CAB/RPV LA therapy is administered into opposing gluteal muscles (CAB into one gluteus medius and RPV into the contralateral gluteus medius), and injection-site pain beginning 1 day post-injection and lasting 3-4 days is common. In phase 3 clinical trials, as many as 83% of patients experienced adverse effects (AEs), which also include nodules, induration, and swelling at the injection sites. Fortunately, 99% of AEs were of mild to moderate severity. While pain tends to decline over several injections, Dr. DeHaan said that it’s an important part of the initial discussion about switching therapies.
 

Other considerations

Prior resistance testing, ART treatment history, and/or baseline genotypic resistance testing that includes both reverse transcriptase and integrase genes should be reviewed or conducted before initiating treatment. K103 mutations alone are not considered exclusionary. Virologic failures (defined as two consecutive plasma HIV-1 RNA measurements greater than 200 copies/mL), while rare, were reported in 13 clinical trial participants.

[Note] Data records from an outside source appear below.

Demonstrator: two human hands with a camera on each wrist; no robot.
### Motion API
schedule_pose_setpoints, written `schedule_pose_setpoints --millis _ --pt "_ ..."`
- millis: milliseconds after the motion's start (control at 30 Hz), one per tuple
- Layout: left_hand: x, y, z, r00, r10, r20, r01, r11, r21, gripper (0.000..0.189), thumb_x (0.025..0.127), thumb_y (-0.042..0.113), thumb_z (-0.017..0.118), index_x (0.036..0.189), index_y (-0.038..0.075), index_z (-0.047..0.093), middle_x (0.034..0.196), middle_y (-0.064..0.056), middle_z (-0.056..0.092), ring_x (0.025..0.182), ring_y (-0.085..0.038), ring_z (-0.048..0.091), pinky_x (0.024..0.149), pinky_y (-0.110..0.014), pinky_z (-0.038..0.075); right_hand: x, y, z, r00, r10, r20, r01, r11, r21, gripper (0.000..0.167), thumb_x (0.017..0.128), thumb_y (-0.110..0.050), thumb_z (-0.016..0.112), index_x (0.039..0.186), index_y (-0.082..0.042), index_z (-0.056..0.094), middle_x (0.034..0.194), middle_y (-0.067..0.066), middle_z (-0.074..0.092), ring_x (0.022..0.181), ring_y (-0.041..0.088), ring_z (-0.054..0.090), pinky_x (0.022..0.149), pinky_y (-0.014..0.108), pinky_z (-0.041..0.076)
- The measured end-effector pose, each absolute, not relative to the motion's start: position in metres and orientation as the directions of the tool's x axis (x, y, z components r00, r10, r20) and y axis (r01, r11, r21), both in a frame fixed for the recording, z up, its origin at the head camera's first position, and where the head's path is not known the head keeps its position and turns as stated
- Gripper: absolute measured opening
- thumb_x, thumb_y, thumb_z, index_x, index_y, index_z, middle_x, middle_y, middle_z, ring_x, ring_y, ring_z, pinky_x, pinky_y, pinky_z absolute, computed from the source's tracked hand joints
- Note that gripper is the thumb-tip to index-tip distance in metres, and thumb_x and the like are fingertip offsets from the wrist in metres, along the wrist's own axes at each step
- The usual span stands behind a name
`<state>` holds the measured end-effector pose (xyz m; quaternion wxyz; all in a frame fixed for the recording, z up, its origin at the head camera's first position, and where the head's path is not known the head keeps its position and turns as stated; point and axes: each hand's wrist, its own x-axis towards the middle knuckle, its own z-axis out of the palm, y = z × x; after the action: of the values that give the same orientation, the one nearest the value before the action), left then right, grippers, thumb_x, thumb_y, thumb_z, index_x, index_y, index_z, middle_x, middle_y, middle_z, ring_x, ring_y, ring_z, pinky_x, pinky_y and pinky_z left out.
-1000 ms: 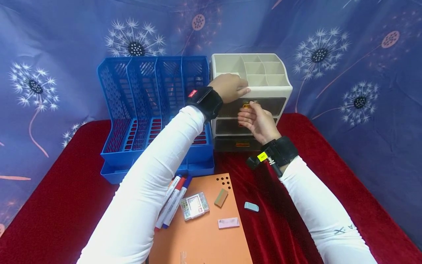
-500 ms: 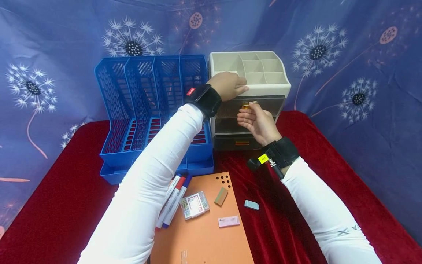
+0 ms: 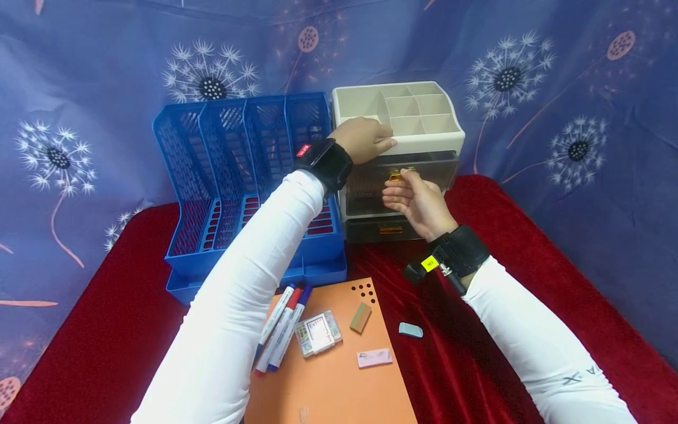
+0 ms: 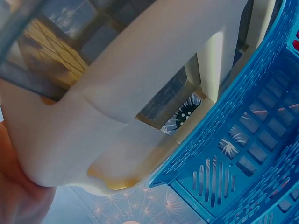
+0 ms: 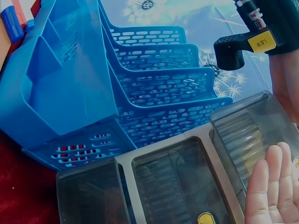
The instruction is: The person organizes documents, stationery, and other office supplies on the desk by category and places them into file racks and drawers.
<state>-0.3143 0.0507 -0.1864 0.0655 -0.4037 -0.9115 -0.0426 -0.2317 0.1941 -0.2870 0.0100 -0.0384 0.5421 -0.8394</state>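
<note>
A cream desk organizer (image 3: pixel 421 145) with smoky see-through drawers stands at the back of the table. My left hand (image 3: pixel 364 140) grips the front rim of its top tray, fingers over the edge; in the left wrist view only part of that hand (image 4: pixel 21 182) shows beside the cream wall. My right hand (image 3: pixel 421 203) pinches the gold handle (image 3: pixel 395 175) of the top drawer (image 3: pixel 434 171), thumb above and fingers below. In the right wrist view this drawer (image 5: pixel 243 135) juts out from the frame, while the middle drawer (image 5: pixel 173 177) sits in its slot.
A blue file rack (image 3: pixel 312 250) stands against the organizer's left side. On an orange board (image 3: pixel 328 394) lie several markers (image 3: pixel 283 330), a clear case of small items (image 3: pixel 319 334), a brown-green block (image 3: pixel 361 318) and a pink block (image 3: pixel 374 358). A light-blue eraser-like piece (image 3: pixel 411 330) lies on red cloth.
The top drawer has come a little further out toward me, with my right hand moving slightly down and right. My left hand stays on the rim. The head view has shifted slightly.
</note>
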Motion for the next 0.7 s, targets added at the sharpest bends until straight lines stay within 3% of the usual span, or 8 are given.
schedule_pose_setpoints --millis 700 --pt "-0.314 0.052 -0.187 -0.681 0.712 0.17 0.729 0.68 0.073 0.034 0.1 0.035 0.042 0.1 0.009 0.064 0.084 -0.002 0.054 0.084 -0.018 0.05 0.08 -0.031 0.037 -0.215 0.196 -0.291 -0.99 -0.077 0.119 -0.075 -0.426 -0.902 0.03 0.1 -0.019 0.046 0.085 -0.004 0.068 0.076 0.005 0.069 0.07 0.014 0.065 0.071 0.026 0.053"
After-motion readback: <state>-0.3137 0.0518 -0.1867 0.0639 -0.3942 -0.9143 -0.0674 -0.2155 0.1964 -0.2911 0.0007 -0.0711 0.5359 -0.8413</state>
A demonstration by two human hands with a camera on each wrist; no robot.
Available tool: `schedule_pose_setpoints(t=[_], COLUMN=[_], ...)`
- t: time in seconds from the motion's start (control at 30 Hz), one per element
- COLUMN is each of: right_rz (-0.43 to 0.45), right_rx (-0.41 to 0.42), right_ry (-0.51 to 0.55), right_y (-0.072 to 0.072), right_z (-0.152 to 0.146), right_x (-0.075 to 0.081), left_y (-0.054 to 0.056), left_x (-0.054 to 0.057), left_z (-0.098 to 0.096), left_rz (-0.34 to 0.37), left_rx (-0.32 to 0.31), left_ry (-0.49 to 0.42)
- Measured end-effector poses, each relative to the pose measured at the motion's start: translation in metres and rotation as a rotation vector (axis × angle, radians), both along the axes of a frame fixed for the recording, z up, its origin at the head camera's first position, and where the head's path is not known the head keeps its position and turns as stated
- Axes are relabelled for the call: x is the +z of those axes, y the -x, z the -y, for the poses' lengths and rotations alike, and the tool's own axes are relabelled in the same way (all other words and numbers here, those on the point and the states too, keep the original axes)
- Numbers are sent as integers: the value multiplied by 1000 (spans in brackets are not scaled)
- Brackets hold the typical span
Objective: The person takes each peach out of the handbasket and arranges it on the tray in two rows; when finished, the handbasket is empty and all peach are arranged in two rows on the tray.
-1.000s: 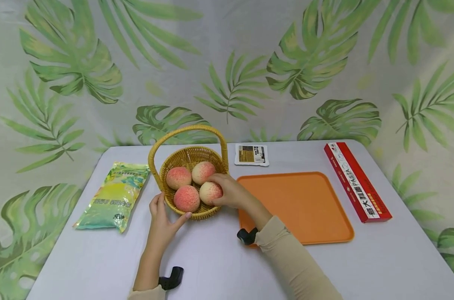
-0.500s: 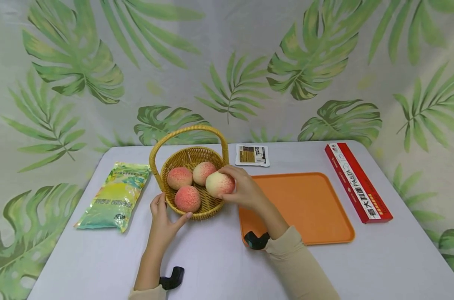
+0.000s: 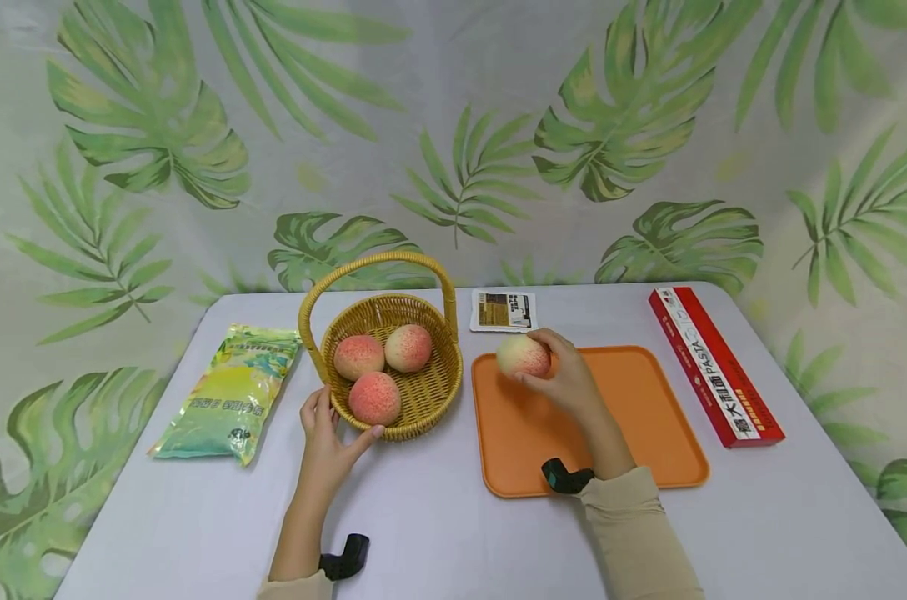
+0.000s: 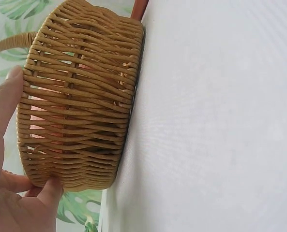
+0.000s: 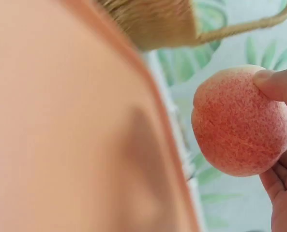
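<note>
My right hand [image 3: 571,382] holds a peach [image 3: 515,355], pale cream and red, above the left part of an orange tray [image 3: 611,417]. In the right wrist view the thumb lies on one side of the peach [image 5: 240,123] and the fingers on the other. Left of the tray stands a wicker basket [image 3: 434,385] with a tall arched handle; three peaches lie in it, one of them a redder peach [image 3: 375,398] at the front. My left hand [image 3: 328,454] grips the basket's near left side, thumb at the rim and fingers against the woven wall [image 4: 80,106].
A yellow-green bag [image 3: 232,392] lies left of the basket. Behind the tray is a small white and brown packet [image 3: 503,311]. A long red pasta box [image 3: 716,367] lies to the tray's right. A leaf-print cloth hangs behind the white table [image 3: 416,533].
My right hand has lifted a peach out of the basket and carried it right, over the tray. The left hand stays at the basket, which has not moved.
</note>
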State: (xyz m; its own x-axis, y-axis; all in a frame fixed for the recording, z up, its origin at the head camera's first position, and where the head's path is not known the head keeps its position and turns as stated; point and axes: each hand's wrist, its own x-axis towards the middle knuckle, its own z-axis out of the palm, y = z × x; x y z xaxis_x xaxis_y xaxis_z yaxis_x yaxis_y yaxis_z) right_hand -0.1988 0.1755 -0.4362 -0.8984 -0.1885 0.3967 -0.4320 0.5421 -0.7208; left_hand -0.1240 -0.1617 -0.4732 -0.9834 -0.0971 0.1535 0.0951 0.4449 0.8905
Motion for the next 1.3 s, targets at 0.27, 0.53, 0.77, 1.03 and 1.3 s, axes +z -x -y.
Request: schedule_pose_setpoints(t=[0.27, 0.53, 0.77, 1.03, 1.3], right_rz=[107, 194, 234, 262, 253], right_rx=[-27, -19, -9, 0, -6], right_ry=[-16, 25, 65, 78, 58], right_y=[7, 5, 6, 4, 3], right_z=[-9, -9, -9, -8, -8], right_x=[-28, -34, -39, -37, -36], left_y=[0, -1, -1, -1, -1], left_x=[0, 0, 0, -1, 1], left_z=[0, 0, 0, 0, 0], left_rz=[2, 2, -8, -8, 2], left_rx=[0, -4, -3, -5, -7], left_ry=[-22, -31, -27, -38, -35])
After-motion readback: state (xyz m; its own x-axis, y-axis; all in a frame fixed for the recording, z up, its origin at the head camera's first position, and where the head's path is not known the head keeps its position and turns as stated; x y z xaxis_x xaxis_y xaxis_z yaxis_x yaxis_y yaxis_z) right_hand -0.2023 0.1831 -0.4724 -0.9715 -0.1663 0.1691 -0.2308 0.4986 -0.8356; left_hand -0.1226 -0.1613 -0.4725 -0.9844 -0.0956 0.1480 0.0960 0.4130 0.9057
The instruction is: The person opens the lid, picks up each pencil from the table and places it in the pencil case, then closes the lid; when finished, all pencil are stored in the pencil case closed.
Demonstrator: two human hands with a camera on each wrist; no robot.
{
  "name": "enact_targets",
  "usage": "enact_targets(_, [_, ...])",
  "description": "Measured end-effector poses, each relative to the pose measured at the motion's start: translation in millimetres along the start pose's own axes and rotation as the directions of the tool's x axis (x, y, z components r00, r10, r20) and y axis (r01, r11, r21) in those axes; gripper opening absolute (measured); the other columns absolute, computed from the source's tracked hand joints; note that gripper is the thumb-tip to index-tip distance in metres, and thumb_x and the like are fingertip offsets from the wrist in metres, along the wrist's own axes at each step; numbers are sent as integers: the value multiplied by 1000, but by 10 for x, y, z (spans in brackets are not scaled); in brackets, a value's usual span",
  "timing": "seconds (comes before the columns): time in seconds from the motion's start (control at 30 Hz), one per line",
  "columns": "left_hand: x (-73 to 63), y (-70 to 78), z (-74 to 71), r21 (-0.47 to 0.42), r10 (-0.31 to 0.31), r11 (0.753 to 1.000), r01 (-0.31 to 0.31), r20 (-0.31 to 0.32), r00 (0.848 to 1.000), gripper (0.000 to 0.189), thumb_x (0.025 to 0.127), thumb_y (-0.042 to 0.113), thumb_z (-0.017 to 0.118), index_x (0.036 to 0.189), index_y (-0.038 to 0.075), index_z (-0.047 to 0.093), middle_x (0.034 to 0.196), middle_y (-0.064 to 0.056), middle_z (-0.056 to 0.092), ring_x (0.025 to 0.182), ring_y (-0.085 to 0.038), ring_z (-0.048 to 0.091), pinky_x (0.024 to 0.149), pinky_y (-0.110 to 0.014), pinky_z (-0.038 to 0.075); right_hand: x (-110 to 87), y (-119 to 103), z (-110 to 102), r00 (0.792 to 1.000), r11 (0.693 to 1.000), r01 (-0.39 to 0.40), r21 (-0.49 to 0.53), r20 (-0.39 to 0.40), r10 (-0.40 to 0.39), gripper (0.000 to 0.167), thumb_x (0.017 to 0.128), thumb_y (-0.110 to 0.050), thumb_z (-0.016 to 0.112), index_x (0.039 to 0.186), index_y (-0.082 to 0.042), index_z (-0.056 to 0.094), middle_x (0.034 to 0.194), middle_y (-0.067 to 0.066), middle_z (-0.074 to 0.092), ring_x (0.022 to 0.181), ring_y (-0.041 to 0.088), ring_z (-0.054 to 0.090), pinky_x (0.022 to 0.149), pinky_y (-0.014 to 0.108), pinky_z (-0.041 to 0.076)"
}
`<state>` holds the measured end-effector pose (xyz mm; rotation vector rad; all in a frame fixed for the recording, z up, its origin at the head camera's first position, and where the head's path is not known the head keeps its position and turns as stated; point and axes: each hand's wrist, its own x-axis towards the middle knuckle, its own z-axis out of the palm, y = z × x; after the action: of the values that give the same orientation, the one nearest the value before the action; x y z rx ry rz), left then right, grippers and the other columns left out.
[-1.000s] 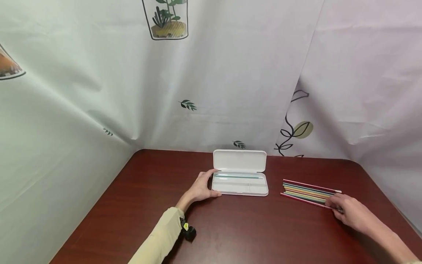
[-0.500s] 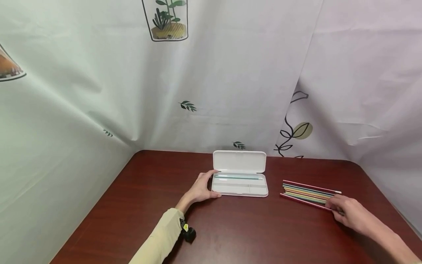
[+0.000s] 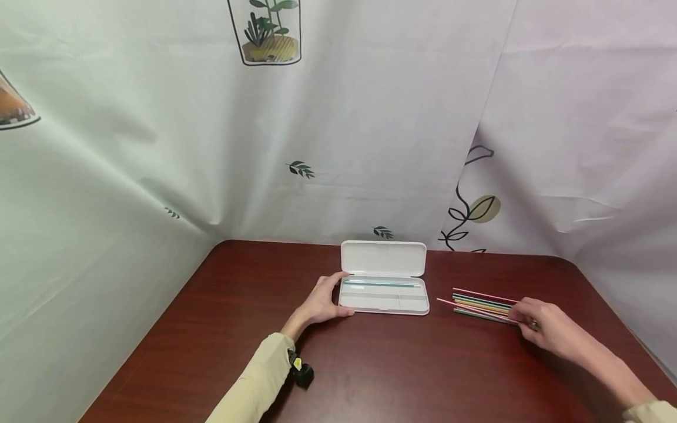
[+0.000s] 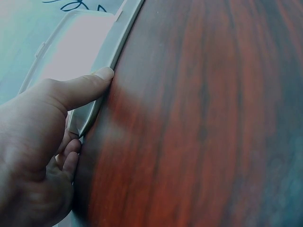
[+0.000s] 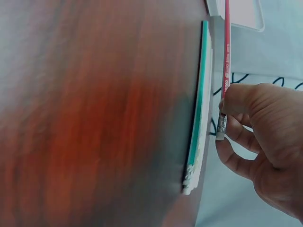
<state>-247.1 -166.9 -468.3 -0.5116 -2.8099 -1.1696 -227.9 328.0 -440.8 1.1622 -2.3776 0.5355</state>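
Observation:
A white pencil case (image 3: 370, 302) stands open on the table, its lid (image 3: 383, 258) tipped back. One teal pencil (image 3: 383, 285) lies in its rear compartment. My left hand (image 3: 317, 302) grips the case's left end, thumb on the front edge and fingers toward the back. In the right wrist view, my right hand (image 5: 265, 137) pinches a red pencil (image 5: 227, 52) close to its eraser end. That pencil is raised off the table, its far end pointing toward the case. Below it lies a row of colored pencils (image 3: 478, 298), with a green pencil (image 5: 199, 94) nearest.
The dark red wooden table (image 3: 370, 370) carries all of this. A pale patterned curtain (image 3: 344, 147) hangs behind the table and along its sides. A small black device (image 3: 303, 374) is strapped at my left wrist.
My right hand has lifted the front red pencil out of the row and moved it left, toward the case. My left hand stays on the case.

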Motion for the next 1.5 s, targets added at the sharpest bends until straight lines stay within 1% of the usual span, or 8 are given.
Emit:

Recent data suggest that patients who developed resistance despite adherence had at least two of three factors: a body mass index greater than 30 kg/m², the HIV-1 subtype A6/A1, and the presence of proviral RPV RAMS.

CAB/RPV LA does not treat hepatitis B (HBV) coinfections, reinforcing the need for concurrent oral HBV therapy.

And there’s a paucity of data on the safety and efficacy of CAB/RPV in children and adolescents, or during pregnancy/lactation, precluding its use in those patient populations.
 

Clinical, institutional considerations

Adaptation of CAB/RPV LA as ART requires specific clinical institutional planning, especially in light of current pandemic-related resource and staffing limitations. Monthly dosing must be done within a 7-day window and requires preparations akin to initial loading doses. In addition to pharmacy resources and onsite storage requirements, the guidance points to patient scheduling and reminder systems, access (patient transportation, work constraints, parking), and most importantly, contingency plans for care (including oral bridging therapy) should a clinic be forced to shut down for any reason. Additional factors include billing protocols, insurance or third party authorizations, and provision of counseling and education training.

“Given that this is a completely new way of thinking among providers, we’re all learning together,” said David Koren, PharmD, MPH, a clinical pharmacy specialist in infectious diseases at Temple University, Philadelphia. “The guidelines provide a nice framework for taking the next step to operationalize these processes into practice, taking into account that barriers to implementation are still unknown.” Dr. Koren was not involved in the development of the guidelines.

Dr. DeHaan has disclosed no relevant financial relationships. Dr. Koren disclosed serving on a prior Advisory Panel for ViiV Healthcare US.

A version of this article first appeared on Medscape.com.